The answer must be the full listing, written out exactly.

BEGIN

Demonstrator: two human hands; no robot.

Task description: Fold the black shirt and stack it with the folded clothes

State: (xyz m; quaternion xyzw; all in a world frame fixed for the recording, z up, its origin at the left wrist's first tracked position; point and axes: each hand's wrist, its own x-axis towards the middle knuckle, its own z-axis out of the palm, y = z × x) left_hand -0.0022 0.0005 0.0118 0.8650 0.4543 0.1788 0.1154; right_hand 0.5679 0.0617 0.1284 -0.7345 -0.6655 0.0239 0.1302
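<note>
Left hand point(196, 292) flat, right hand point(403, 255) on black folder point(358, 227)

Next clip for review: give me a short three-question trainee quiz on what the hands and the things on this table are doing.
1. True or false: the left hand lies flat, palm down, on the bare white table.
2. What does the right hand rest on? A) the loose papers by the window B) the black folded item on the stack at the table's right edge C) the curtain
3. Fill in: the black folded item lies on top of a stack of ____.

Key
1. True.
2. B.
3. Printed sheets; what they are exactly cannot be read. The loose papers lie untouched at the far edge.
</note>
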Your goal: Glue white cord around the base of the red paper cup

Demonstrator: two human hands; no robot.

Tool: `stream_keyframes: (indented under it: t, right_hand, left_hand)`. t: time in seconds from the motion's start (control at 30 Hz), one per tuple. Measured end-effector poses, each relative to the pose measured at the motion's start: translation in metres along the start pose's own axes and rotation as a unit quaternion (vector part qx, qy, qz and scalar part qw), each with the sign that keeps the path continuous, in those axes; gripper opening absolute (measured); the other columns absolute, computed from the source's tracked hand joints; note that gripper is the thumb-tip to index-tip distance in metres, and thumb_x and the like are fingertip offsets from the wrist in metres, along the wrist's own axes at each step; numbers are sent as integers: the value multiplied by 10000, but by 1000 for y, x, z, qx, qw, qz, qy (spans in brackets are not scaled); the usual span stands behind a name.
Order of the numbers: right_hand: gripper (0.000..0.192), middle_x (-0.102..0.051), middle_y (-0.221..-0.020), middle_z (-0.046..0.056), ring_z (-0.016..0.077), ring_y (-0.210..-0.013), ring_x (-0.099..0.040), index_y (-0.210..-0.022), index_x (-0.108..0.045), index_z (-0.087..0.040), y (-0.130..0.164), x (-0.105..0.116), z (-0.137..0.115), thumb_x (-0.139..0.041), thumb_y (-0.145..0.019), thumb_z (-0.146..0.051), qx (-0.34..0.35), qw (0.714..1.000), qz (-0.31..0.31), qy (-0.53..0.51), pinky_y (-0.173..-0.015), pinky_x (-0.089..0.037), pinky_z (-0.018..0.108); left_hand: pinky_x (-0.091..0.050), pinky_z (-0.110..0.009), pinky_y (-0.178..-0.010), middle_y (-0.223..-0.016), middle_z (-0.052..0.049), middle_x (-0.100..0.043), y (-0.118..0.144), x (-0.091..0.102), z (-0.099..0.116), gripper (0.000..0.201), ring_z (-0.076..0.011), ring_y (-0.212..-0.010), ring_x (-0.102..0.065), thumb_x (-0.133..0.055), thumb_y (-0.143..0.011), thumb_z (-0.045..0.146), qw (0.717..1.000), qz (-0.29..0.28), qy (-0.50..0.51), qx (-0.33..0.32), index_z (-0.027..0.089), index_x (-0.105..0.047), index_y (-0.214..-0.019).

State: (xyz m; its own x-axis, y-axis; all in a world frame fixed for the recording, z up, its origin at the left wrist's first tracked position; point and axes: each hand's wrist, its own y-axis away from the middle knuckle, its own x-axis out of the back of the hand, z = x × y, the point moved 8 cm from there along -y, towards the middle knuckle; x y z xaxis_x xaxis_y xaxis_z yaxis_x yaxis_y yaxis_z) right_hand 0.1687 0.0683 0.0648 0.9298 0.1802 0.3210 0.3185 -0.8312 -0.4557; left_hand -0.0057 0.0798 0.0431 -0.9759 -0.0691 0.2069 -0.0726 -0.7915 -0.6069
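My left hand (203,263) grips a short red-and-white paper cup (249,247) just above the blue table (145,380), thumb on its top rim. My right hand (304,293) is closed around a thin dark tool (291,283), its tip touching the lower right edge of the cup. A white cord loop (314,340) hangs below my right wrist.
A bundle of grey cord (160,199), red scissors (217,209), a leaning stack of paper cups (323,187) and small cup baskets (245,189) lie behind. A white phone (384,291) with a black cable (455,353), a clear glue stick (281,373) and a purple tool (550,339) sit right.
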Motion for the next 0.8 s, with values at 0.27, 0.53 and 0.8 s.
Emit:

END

ANSWER TO THIS EXERCISE
Demonstrator: two human hands; no robot.

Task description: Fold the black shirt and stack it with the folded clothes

State: (xyz m; quaternion xyzw; all in a world frame fixed for the recording, z up, its origin at the left wrist's first tracked position; point and axes: each hand's wrist, its own x-axis towards the middle knuckle, its own z-axis out of the palm, y = z × x) left_hand -0.0022 0.0005 0.0118 0.8650 0.4543 0.1788 0.1154; right_hand 0.5679 0.0617 0.1284 -0.7345 -0.6655 0.0239 0.1302
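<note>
Left hand point(196, 292) flat, right hand point(403, 255) on black folder point(358, 227)

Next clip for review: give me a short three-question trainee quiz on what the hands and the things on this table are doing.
1. True or false: the left hand lies flat, palm down, on the bare white table.
2. What does the right hand rest on? A) the loose papers by the window B) the black folded item on the stack at the table's right edge C) the curtain
3. Fill in: the black folded item lies on top of a stack of ____.

Key
1. True.
2. B.
3. Printed sheets; what they are exactly cannot be read. The loose papers lie untouched at the far edge.
</note>
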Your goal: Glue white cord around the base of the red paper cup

Demonstrator: two human hands; no robot.

Tool: `stream_keyframes: (indented under it: t, right_hand, left_hand)`. t: time in seconds from the motion's start (control at 30 Hz), one per tuple. Measured end-effector poses, each relative to the pose measured at the motion's start: translation in metres along the start pose's own axes and rotation as a unit quaternion (vector part qx, qy, qz and scalar part qw), each with the sign that keeps the path continuous, in those axes; gripper opening absolute (measured); the other columns absolute, computed from the source's tracked hand joints; note that gripper is the thumb-tip to index-tip distance in metres, and thumb_x and the like are fingertip offsets from the wrist in metres, along the wrist's own axes at each step; numbers are sent as integers: the value multiplied by 10000, but by 1000 for y, x, z, qx, qw, qz, qy (spans in brackets are not scaled); the usual span stands behind a name.
Order of the numbers: right_hand: gripper (0.000..0.192), middle_x (-0.102..0.051), middle_y (-0.221..-0.020), middle_z (-0.046..0.056), ring_z (-0.016..0.077), ring_y (-0.210..-0.013), ring_x (-0.099..0.040), index_y (-0.210..-0.022), index_x (-0.108..0.045), index_z (-0.087..0.040), y (-0.130..0.164), x (-0.105..0.116), z (-0.137..0.115), thumb_x (-0.139..0.041), thumb_y (-0.145..0.019), thumb_z (-0.146..0.051), qx (-0.34..0.35), qw (0.714..1.000), qz (-0.31..0.31), qy (-0.53..0.51), pinky_y (-0.173..-0.015), pinky_x (-0.089..0.037), pinky_z (-0.018..0.108); left_hand: pinky_x (-0.091..0.050), pinky_z (-0.110..0.009), pinky_y (-0.178..-0.010), middle_y (-0.223..-0.016), middle_z (-0.052..0.049), middle_x (-0.100..0.043), y (-0.118..0.144), x (-0.091..0.102), z (-0.099..0.116), gripper (0.000..0.201), ring_z (-0.076..0.011), ring_y (-0.212..-0.010), ring_x (-0.102..0.065), thumb_x (-0.133..0.055), thumb_y (-0.143..0.011), thumb_z (-0.045..0.146), qw (0.717..1.000), qz (-0.29..0.28), qy (-0.50..0.51), qx (-0.33..0.32), index_z (-0.027..0.089), index_x (-0.105..0.047), index_y (-0.214..-0.019).

State: (xyz m; its own x-axis, y-axis; all in a world frame fixed for the recording, z up, its origin at the left wrist's first tracked position; point and axes: each hand's wrist, its own y-axis away from the middle knuckle, its own x-axis out of the back of the hand, z = x × y, the point moved 8 cm from there along -y, towards the middle knuckle; x y z xaxis_x xaxis_y xaxis_z yaxis_x yaxis_y yaxis_z) right_hand 0.1687 0.0683 0.0648 0.9298 0.1802 0.3210 0.3185 -0.8312 -0.4557; left_hand -0.0057 0.0798 0.0431 -0.9759 -0.0691 0.2069 -0.0726 -0.7915 -0.6069
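My left hand (203,263) grips a short red-and-white paper cup (249,247) just above the blue table (145,380), thumb on its top rim. My right hand (304,293) is closed around a thin dark tool (291,283), its tip touching the lower right edge of the cup. A white cord loop (314,340) hangs below my right wrist.
A bundle of grey cord (160,199), red scissors (217,209), a leaning stack of paper cups (323,187) and small cup baskets (245,189) lie behind. A white phone (384,291) with a black cable (455,353), a clear glue stick (281,373) and a purple tool (550,339) sit right.
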Motion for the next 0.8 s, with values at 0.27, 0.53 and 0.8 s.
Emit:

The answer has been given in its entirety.